WHAT IS EXPECTED → Pull every line holding the word "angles" out of the data and copy it.

INPUT DATA →
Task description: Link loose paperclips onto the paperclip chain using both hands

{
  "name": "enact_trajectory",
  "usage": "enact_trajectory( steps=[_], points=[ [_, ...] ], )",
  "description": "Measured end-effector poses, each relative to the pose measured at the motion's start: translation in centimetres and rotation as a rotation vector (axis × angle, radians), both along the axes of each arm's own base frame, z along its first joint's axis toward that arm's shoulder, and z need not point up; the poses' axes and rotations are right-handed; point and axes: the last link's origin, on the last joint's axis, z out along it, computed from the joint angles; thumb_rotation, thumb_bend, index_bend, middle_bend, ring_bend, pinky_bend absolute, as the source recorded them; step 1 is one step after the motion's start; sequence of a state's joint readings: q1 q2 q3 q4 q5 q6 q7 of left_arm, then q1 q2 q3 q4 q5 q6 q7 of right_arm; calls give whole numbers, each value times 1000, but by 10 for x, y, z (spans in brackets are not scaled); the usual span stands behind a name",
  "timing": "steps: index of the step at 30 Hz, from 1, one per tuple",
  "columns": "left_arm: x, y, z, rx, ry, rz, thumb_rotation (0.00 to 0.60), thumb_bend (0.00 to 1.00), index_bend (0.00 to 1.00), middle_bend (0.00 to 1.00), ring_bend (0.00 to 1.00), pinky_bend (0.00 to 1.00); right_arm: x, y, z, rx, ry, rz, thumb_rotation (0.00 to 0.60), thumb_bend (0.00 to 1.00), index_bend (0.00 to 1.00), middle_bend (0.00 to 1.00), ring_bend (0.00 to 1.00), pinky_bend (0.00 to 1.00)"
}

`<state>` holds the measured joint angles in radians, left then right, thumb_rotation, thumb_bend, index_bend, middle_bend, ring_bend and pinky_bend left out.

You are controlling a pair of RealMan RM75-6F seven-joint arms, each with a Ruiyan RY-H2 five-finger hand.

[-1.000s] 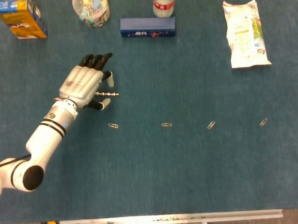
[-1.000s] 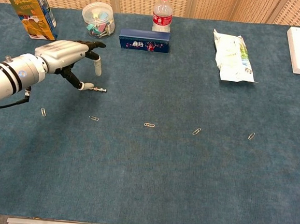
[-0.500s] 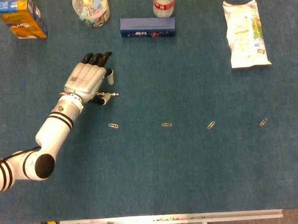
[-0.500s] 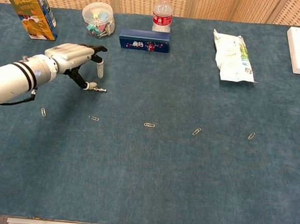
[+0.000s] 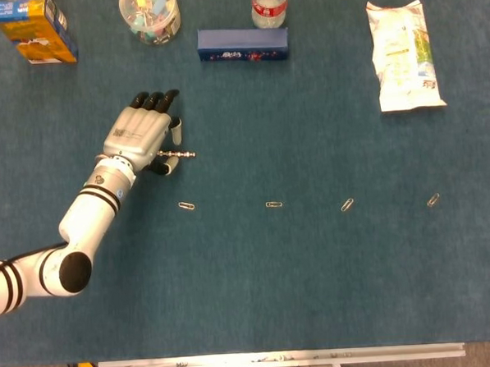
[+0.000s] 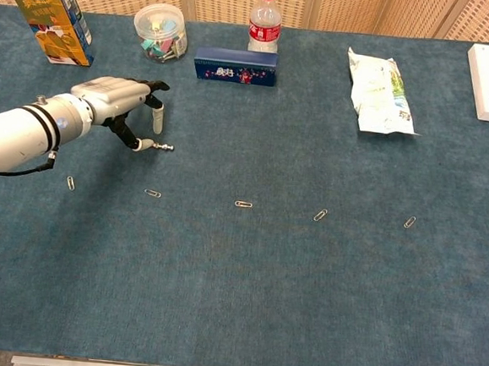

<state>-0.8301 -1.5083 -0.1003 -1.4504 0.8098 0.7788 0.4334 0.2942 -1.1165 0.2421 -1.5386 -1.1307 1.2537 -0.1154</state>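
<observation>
metal paperclip chain (image 5: 178,155) short, knobbly, at left robot hand (image 5: 141,135) fingertips.

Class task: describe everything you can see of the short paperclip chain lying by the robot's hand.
The paperclip chain is a short, silvery, metal-looking string lying flat and roughly straight on the blue cloth table. Its left end sits at the fingertips of the left hand; whether they pinch it cannot be told. Its right end lies free.

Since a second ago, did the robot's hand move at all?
Yes. The left hand has slid slightly up the picture, toward the clear jar, and it hovers by the paperclip chain.
</observation>
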Motion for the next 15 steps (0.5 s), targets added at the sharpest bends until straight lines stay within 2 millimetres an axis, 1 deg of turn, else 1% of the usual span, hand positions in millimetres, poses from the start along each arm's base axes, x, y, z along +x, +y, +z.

RESPONSE →
  "description": "Measured end-effector poses, each relative to the pose measured at the motion's start: translation in centimetres and rotation as a rotation vector (axis × angle, radians), both along the axes of each arm's own base frame, z along its first joint's axis toward that arm's shoulder, and z need not point up; the poses' axes and rotations are right-handed; point and axes: the last link's origin, on the last joint's axis, z out along it, computed from the joint angles; thumb_rotation, thumb_bend, index_bend, middle_bend, ring_bend, pinky_bend absolute, as the source recorded them; step 1 is one step after the motion's start; sequence of a state's joint readings: q1 q2 q3 q4 q5 q6 q7 of left_arm, then q1 q2 q3 q4 q5 q6 q7 of right_arm; calls give whole numbers, each value times 1000, but by 10 for x, y, z (spans in brackets are not scaled); the usual span stands behind a name",
`<state>` holds the measured joint angles in radians, left then right, thumb_rotation, thumb_bend, index_bend, middle_bend, ring_bend and pinky_bend left out.

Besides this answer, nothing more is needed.